Five year old defendant Brian Dailey moved the chair when the plaintiff Ruth Garrett was trying to sit on the chair. As a result, Garrett fell to the ground and sustained serious injuries.
Plaintiff sued for assault and battery.
Plaintiff claimed that defendant moved the chair deliberately, but defendant claimed that he was trying to help plaintiff to sit properly but he was unable to get the chair under plaintiff in time due to his small size.
Trial court found in favor of defendant. Plaintiff now appeals.
The required intent in battery is the realization/knowledge to a substantial certainty, the contact or apprehension will happen.
In July, 1951, Naomi Garrett, visited her sister, Ruth Garrett, the plaintiff. Also visiting the home at the time was five year old Brian Dailey, the defendant.
The plaintiff alleged that she came out into the backyard to talk with her sister, and that when she was about to sit down in a lawn chair, the defendant deliberately moved the chair away from her. The plaintiff fell to the ground and received a fracture of her hip and other serious injuries.
Plaintiff sued the boy for assault and battery.
The defendant alleged that he moved the chair when he discovered the plaintiff about to sit down at the place where the lawn chair had formerly been, at which time he nearly got up from the chair and attempted to move it toward the plaintiffs to aid her in sitting down in the chair, but due to defendant’s small size and lack of dexterity, he was unable to get the lawn chair under plaintiff in time.
The trial court accepted the defendant’s version of the events and entered a judgment in favor of the defendant. The trial court found that the defendant “did not have any wilful or unlawful purpose in doing so; that he did not have any intent to injure the plaintiff, or any intent to bring about any unauthorized or offensive contact with her person or any objects appurtenant thereto; that the circumstances which immediately preceded the fall of the plaintiff established that the defendant, Brian Dailey, did not have purpose, intent or design to perform a prank or to effect an assault and battery upon the person of the plaintiff.” County in Washington State found in favor of the defendant in an action for assault and battery.
Plaintiff now appeals.
What is the requisite intent for a tortuous battery to occur?

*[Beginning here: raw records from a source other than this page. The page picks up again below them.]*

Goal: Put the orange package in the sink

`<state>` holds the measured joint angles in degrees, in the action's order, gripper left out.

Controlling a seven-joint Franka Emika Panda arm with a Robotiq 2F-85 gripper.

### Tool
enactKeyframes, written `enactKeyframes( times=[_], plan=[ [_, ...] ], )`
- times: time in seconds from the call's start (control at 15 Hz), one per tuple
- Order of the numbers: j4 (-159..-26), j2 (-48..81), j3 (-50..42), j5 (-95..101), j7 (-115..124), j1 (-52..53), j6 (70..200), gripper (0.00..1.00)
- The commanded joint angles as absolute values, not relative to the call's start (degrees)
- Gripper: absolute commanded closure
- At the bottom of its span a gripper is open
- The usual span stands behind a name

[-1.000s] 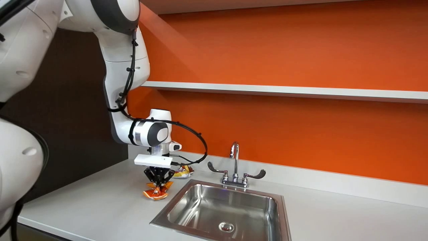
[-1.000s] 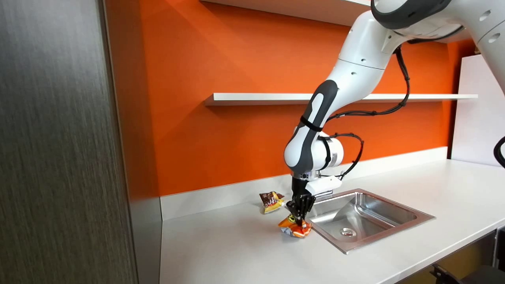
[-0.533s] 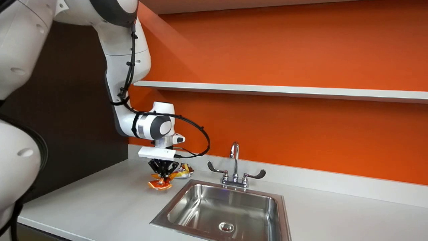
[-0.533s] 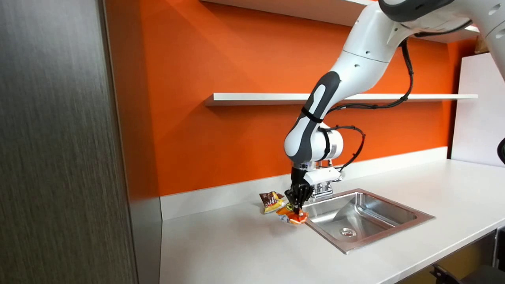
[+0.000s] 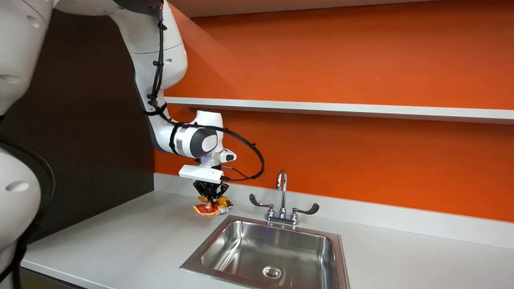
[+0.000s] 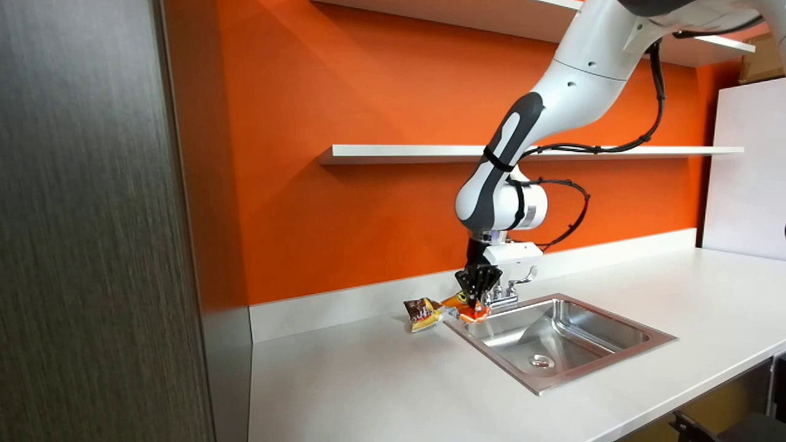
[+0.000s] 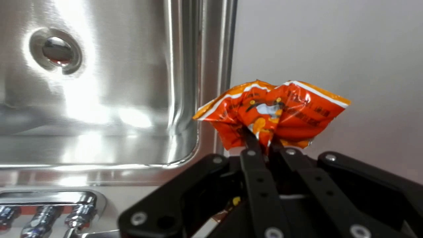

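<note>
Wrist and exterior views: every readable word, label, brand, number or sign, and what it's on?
No text can be read with certainty.
Orange package: dark print in the wrist view, too small and blurred to read.
Brown-and-yellow package: large pale lettering in an exterior view, turned and blurred, no sure reading.
Sink: no lettering visible.
Faucet: no lettering visible.

Kitchen or kitchenette: steel sink [image 5: 277, 249] set in pale counter [image 5: 120, 241], two-handled faucet [image 5: 283, 206] at far side, wall shelf [image 5: 341, 107] above.
</note>
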<state>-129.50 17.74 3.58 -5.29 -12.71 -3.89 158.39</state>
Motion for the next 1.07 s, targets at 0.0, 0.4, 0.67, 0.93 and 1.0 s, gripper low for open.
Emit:
enactKeyframes(
  times=[0.0,0.4,0.67,0.93,1.0],
  plan=[
    [-130.4,15.9,2.6,-7.0,-14.1,-7.6,157.7,0.98],
    [-129.5,17.5,-1.1,-6.9,-14.8,-12.8,158.3,0.98],
    [-128.8,20.7,-2.1,-7.1,-15.2,-15.1,158.8,0.98],
    [-127.9,25.8,-1.7,-6.8,-15.6,-16.8,159.4,0.98],
    [-127.7,27.1,-1.3,-7.0,-15.9,-17.2,159.7,0.98]
  ],
)
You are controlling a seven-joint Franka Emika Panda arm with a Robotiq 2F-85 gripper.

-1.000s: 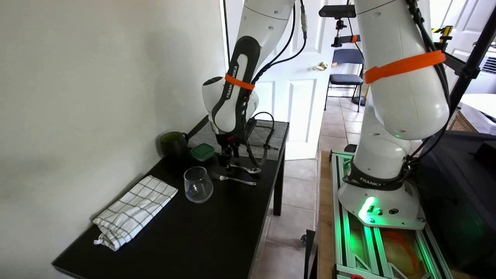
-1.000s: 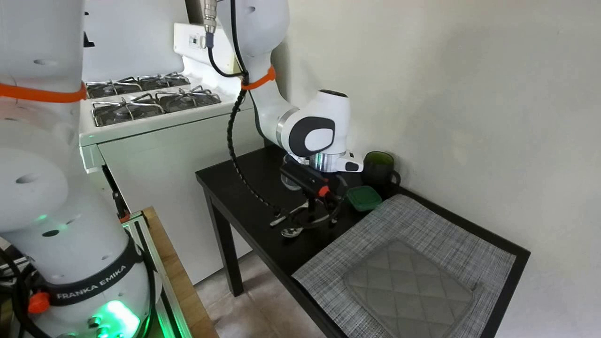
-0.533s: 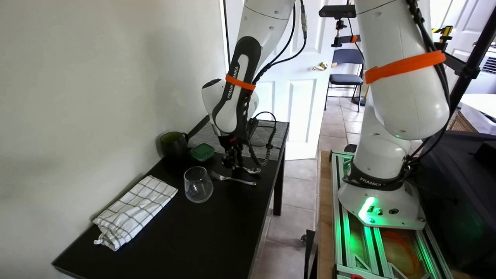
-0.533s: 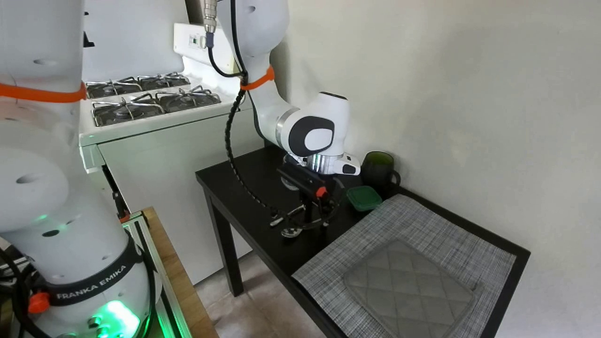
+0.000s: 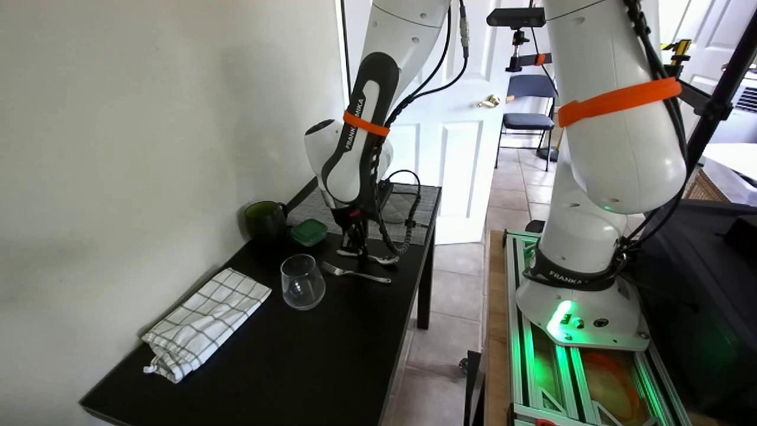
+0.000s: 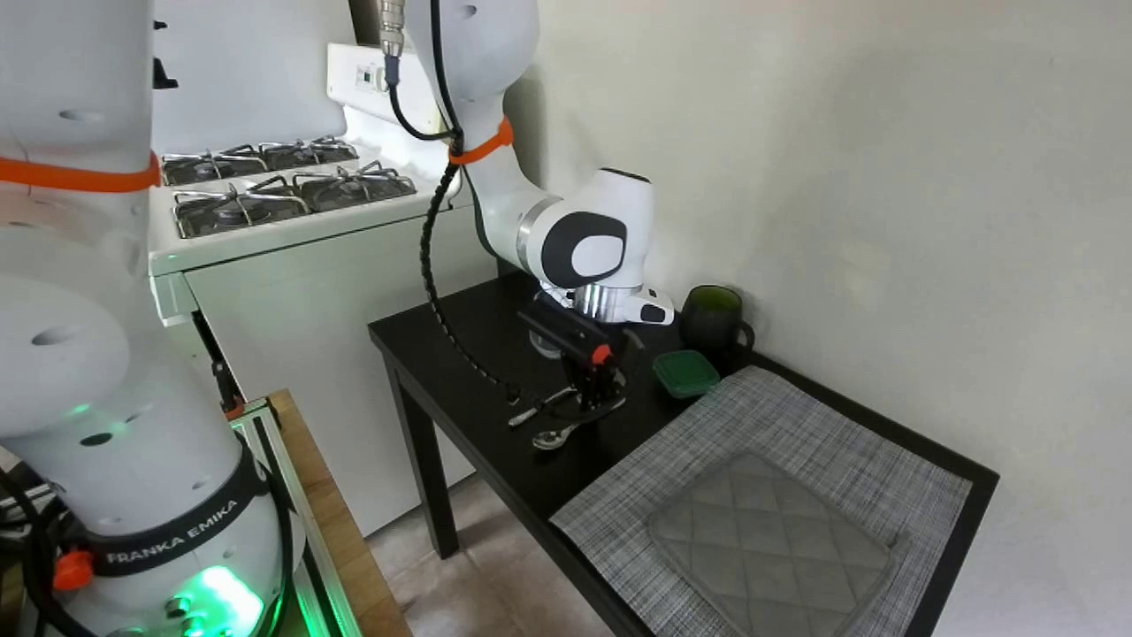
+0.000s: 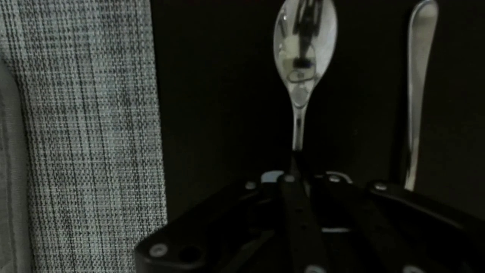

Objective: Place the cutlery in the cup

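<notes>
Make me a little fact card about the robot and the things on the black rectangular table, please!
Everything sits on: black rectangular table
To be filled: clear rounded glass cup, upright, no cutlery inside
Lying flat: silver metal fork, tines toward the cup
Robot's hand: black jointed gripper, down at the handle of a shiny silver metal spoon
Firm hold: can't tell
Soft thing: white checked cloth, folded
Near the wall: dark mug with green inside, small green lidded container beside it
Flat mats: grey quilted pad on grey woven placemat
</notes>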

The court concluded that the required intent for battery is the realization/knowledge to a substantial certainty, the contact or apprehension will happen.
As trial court’s analysis regarding intent is imprecise, the case was remanded for clarification with instructions to make definite findings on the issue of whether defendant knew with substantial certainty that the plaintiff would attempt to sit down where the chair had been, and to change the judgment if the findings warrant it.
The Supreme Court of Washington first clarified that it is well established when a minor has committed a tort with force, he is liable to be proceeded against as any other person would be.
The Court next studied the restatement for elements of battery. The rule that determines liability for battery is given in1 Restatement, Torts, 29, § 13, as: “An act which, directly or indirectly, is the legal cause of a harmful contact with another’s person makes the actor liable to the other, if
The Court referred to the comment on clause (a) of the Restatement:“Character of actor’s intention. In order that an act may be done with the intention of bringing about a harmful or offensive contact or an apprehension thereof to a particular person, either the other or a third person, the act must be done for the purpose of causing the contact or apprehension or with knowledge on the part of the actor that such contact or apprehension is substantially certain to be produced.”
The Court concluded that the required intent for battery is the realization/knowledge to a substantial certainty, the contact or apprehension will happen. Specific to this case, a battery would be established, if when defendant moved the chair, he knew with substantial certainty that the plaintiff would attempt to sit down where the chair had been.
The Court further clarified that the trial court’s finding of the mere absence of defendant’s intent to injure the plaintiff or to play a prank, or to commit an assault and battery on the plaintiff, would not absolve him from liability, if he in fact has such knowledge with a substantial certainty.